## [TASK TO CARRY OUT]
Leaving out the images, reproduce every line of the data that follows exactly.

## [DATA SECTION]
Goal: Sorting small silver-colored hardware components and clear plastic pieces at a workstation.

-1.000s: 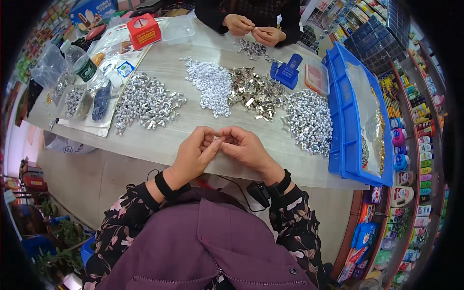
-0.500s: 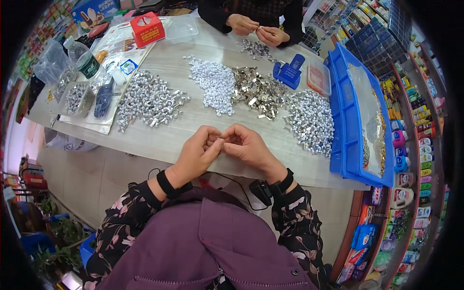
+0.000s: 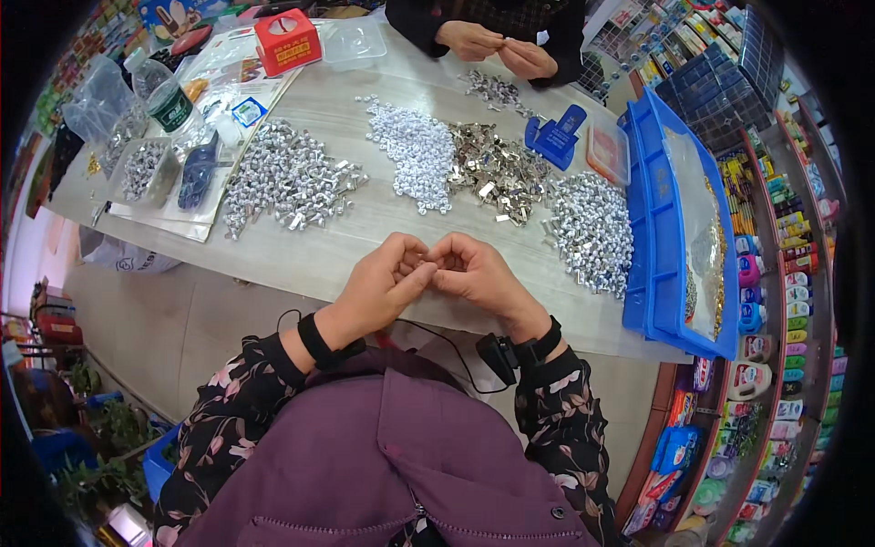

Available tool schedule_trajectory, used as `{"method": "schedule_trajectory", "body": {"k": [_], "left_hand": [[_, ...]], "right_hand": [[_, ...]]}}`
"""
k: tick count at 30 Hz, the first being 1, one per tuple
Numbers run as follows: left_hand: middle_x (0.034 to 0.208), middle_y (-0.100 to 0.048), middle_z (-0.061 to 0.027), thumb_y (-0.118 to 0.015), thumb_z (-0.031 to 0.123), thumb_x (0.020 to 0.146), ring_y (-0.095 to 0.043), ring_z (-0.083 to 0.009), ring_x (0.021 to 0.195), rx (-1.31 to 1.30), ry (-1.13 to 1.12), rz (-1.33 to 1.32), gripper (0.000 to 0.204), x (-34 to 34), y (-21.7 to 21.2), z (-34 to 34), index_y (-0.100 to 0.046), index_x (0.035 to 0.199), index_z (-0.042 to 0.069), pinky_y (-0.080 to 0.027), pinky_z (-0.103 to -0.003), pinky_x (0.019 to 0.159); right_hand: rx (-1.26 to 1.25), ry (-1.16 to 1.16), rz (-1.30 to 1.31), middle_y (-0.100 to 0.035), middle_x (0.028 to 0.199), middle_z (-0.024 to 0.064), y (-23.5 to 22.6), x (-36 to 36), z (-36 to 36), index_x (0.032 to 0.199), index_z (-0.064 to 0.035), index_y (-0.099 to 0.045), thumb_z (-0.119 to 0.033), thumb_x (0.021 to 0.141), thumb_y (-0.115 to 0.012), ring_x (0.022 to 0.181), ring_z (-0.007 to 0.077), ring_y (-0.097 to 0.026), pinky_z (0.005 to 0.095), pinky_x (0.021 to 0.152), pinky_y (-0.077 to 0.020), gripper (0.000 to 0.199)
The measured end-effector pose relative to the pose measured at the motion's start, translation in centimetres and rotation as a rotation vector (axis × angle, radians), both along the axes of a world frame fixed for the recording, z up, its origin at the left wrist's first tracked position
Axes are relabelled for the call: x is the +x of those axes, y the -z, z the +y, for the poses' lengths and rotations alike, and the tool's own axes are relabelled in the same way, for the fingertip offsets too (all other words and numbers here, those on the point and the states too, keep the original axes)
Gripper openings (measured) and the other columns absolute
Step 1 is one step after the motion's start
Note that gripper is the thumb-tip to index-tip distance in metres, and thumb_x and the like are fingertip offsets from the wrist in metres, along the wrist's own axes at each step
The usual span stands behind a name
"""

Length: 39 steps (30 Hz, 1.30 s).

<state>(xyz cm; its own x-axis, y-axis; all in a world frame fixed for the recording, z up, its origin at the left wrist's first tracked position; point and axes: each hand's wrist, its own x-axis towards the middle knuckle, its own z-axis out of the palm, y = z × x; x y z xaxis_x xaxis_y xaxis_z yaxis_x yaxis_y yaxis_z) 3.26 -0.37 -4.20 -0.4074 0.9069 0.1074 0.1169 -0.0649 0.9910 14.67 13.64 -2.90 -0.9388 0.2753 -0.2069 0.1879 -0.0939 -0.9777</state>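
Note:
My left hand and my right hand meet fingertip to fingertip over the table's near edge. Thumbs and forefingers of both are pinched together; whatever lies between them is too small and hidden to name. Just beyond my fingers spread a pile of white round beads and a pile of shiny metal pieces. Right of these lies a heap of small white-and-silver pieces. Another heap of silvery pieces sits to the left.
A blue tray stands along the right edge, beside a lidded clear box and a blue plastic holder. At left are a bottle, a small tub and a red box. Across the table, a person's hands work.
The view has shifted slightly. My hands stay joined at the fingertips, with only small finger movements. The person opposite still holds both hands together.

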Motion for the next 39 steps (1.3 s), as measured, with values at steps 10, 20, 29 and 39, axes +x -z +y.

## [TASK SOLUTION]
Goal: Sorting small silver-colored hardware components and clear plastic pieces at a workstation.

-1.000s: 
-0.500s: 
+0.000s: 

Available tool schedule_trajectory, used as `{"method": "schedule_trajectory", "body": {"k": [_], "left_hand": [[_, ...]], "right_hand": [[_, ...]]}}`
"""
k: tick count at 30 Hz, the first being 1, one per tuple
Numbers run as follows: left_hand: middle_x (0.034 to 0.208), middle_y (-0.100 to 0.048), middle_z (-0.061 to 0.027), thumb_y (-0.118 to 0.015), thumb_z (-0.031 to 0.123), thumb_x (0.020 to 0.146), ring_y (-0.095 to 0.043), ring_z (-0.083 to 0.009), ring_x (0.021 to 0.195), rx (-1.31 to 1.30), ry (-1.13 to 1.12), rz (-1.33 to 1.32), gripper (0.000 to 0.204), x (-34 to 34), y (-21.7 to 21.2), z (-34 to 34), index_y (-0.100 to 0.046), index_x (0.035 to 0.199), index_z (-0.042 to 0.069), pinky_y (-0.080 to 0.027), pinky_z (-0.103 to -0.003), pinky_x (0.019 to 0.159); right_hand: rx (-1.26 to 1.25), ry (-1.16 to 1.16), rz (-1.30 to 1.31), middle_y (-0.100 to 0.035), middle_x (0.028 to 0.199), middle_z (-0.024 to 0.064), y (-23.5 to 22.6), x (-36 to 36), z (-36 to 36), index_x (0.032 to 0.199), index_z (-0.064 to 0.035), index_y (-0.099 to 0.045), thumb_z (-0.119 to 0.033), thumb_x (0.021 to 0.141), thumb_y (-0.115 to 0.012), ring_x (0.022 to 0.181), ring_z (-0.007 to 0.077), ring_y (-0.097 to 0.026), pinky_z (0.005 to 0.095), pinky_x (0.021 to 0.152), pinky_y (-0.077 to 0.020), gripper (0.000 to 0.199)
The measured end-effector pose relative to the pose measured at the motion's start, translation in centimetres and rotation as a rotation vector (axis × angle, radians), both along the axes of a world frame fixed for the recording, z up, its origin at the left wrist's first tracked position
Axes are relabelled for the call: x is the +x of those axes, y the -z, z the +y, for the poses' lengths and rotations alike, and the tool's own axes are relabelled in the same way, for the fingertip offsets too (all other words and numbers here, those on the point and the states too, keep the original axes)
Gripper openings (measured) and the other columns absolute
Step 1 is one step after the motion's start
Note that gripper is the thumb-tip to index-tip distance in metres, and thumb_x and the like are fingertip offsets from the wrist in metres, along the wrist's own axes at each step
The usual span stands behind a name
"""

Length: 39 steps (30 Hz, 1.30 s).

<state>(xyz cm; its own x-axis, y-axis; all in a world frame fixed for the recording, z up, its origin at the left wrist's first tracked position; point and axes: each hand's wrist, its own x-axis towards the middle knuckle, its own z-axis out of the palm, y = z × x; x y z xaxis_x xaxis_y xaxis_z yaxis_x yaxis_y yaxis_z) 3.26 -0.37 -4.20 -0.4074 0.9069 0.1074 0.1169 -0.0649 0.9910 14.67 13.64 -2.90 -0.9388 0.2753 -0.2069 0.1879 -0.0939 -0.9777</state>
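Note:
My left hand and my right hand meet fingertip to fingertip over the table's near edge. Thumbs and forefingers of both are pinched together; whatever lies between them is too small and hidden to name. Just beyond my fingers spread a pile of white round beads and a pile of shiny metal pieces. Right of these lies a heap of small white-and-silver pieces. Another heap of silvery pieces sits to the left.
A blue tray stands along the right edge, beside a lidded clear box and a blue plastic holder. At left are a bottle, a small tub and a red box. Across the table, a person's hands work.
The view has shifted slightly. My hands stay joined at the fingertips, with only small finger movements. The person opposite still holds both hands together.
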
Motion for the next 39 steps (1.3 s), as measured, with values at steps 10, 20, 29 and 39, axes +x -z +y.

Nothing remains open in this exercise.